## Dataset content

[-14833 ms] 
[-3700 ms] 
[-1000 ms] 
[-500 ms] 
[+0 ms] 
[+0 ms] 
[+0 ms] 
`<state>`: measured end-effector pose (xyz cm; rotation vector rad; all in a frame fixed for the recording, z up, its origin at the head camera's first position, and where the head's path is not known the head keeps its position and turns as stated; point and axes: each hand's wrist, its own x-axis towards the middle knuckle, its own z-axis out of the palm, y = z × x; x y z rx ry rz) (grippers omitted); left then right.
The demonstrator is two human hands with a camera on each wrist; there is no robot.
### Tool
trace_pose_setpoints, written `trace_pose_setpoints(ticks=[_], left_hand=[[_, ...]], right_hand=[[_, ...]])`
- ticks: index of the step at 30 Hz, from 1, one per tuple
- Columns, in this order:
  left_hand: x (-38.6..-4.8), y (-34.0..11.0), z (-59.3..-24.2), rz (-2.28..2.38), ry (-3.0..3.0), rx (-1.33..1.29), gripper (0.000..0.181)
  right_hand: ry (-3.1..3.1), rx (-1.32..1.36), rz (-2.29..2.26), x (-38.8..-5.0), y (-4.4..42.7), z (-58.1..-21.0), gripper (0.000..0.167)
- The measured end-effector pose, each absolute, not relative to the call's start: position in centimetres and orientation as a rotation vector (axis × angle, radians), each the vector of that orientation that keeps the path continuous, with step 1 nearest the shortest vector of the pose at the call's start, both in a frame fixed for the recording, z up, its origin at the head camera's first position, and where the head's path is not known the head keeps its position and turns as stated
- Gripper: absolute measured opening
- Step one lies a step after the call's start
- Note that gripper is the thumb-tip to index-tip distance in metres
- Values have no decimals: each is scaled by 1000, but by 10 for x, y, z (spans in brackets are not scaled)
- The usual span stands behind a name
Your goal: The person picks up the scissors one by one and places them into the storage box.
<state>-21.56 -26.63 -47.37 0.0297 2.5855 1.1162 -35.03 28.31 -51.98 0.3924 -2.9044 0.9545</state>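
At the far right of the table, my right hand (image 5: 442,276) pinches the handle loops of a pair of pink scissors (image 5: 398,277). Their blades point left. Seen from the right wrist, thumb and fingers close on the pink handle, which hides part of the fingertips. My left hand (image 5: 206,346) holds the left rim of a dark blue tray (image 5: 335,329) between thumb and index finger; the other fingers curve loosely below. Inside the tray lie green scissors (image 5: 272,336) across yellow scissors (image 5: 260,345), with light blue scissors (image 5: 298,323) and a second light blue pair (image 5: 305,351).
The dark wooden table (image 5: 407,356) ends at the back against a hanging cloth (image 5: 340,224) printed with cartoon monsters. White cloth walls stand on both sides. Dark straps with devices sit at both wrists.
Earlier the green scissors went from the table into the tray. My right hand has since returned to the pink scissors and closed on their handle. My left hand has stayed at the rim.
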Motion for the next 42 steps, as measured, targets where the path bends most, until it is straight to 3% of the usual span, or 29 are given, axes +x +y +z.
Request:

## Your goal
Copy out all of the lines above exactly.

## Response box
[-14833 ms] 
[-3700 ms] 
[-1000 ms] 
[-500 ms] 
[+0 ms] 
[+0 ms] 
[+0 ms] 
`<state>`: measured end-effector pose (xyz cm; rotation vector rad; all in a frame fixed for the recording, z up, its origin at the head camera's first position, and where the head's path is not known the head keeps its position and turns as stated; point and axes: each hand's wrist, its own x-axis towards the middle knuckle, its own z-axis out of the palm, y = z × x; x y z rx ry rz) (grippers omitted); left then right.
The demonstrator is two human hands with a camera on each wrist; there is no robot.
### Tool
trace_pose_setpoints, written `trace_pose_setpoints(ticks=[_], left_hand=[[_, ...]], right_hand=[[_, ...]])`
- ticks: index of the step at 30 Hz, from 1, one per tuple
- Columns, in this order:
  left_hand: x (-38.6..-4.8), y (-34.0..11.0), z (-59.3..-24.2), rz (-2.28..2.38), ry (-3.0..3.0), rx (-1.33..1.29), gripper (0.000..0.181)
  right_hand: ry (-3.1..3.1), rx (-1.32..1.36), rz (-2.29..2.26), x (-38.8..-5.0), y (-4.4..42.7), z (-58.1..-21.0), gripper (0.000..0.167)
- The measured end-effector pose, each absolute, not relative to the call's start: position in centimetres and orientation as a rotation vector (axis × angle, radians), each the vector of that orientation that keeps the path continuous, with step 1 nearest the shortest vector of the pose at the call's start, both in a frame fixed for the recording, z up, its origin at the head camera's first position, and where the head's path is not known the head keeps its position and turns as stated
- Gripper: absolute measured opening
- Step one lies a step after the call's start
- Note that gripper is the thumb-tip to index-tip distance in metres
- Values have no decimals: each is scaled by 1000, but by 10 for x, y, z (spans in brackets are not scaled)
- The usual span stands behind a name
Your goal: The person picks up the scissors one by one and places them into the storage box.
<state>-21.56 -26.63 -47.37 0.0297 2.5855 1.1162 -35.03 28.31 -51.98 0.3924 -2.9044 0.9545</state>
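At the far right of the table, my right hand (image 5: 442,276) pinches the handle loops of a pair of pink scissors (image 5: 398,277). Their blades point left. Seen from the right wrist, thumb and fingers close on the pink handle, which hides part of the fingertips. My left hand (image 5: 206,346) holds the left rim of a dark blue tray (image 5: 335,329) between thumb and index finger; the other fingers curve loosely below. Inside the tray lie green scissors (image 5: 272,336) across yellow scissors (image 5: 260,345), with light blue scissors (image 5: 298,323) and a second light blue pair (image 5: 305,351).
The dark wooden table (image 5: 407,356) ends at the back against a hanging cloth (image 5: 340,224) printed with cartoon monsters. White cloth walls stand on both sides. Dark straps with devices sit at both wrists.
Earlier the green scissors went from the table into the tray. My right hand has since returned to the pink scissors and closed on their handle. My left hand has stayed at the rim.
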Motion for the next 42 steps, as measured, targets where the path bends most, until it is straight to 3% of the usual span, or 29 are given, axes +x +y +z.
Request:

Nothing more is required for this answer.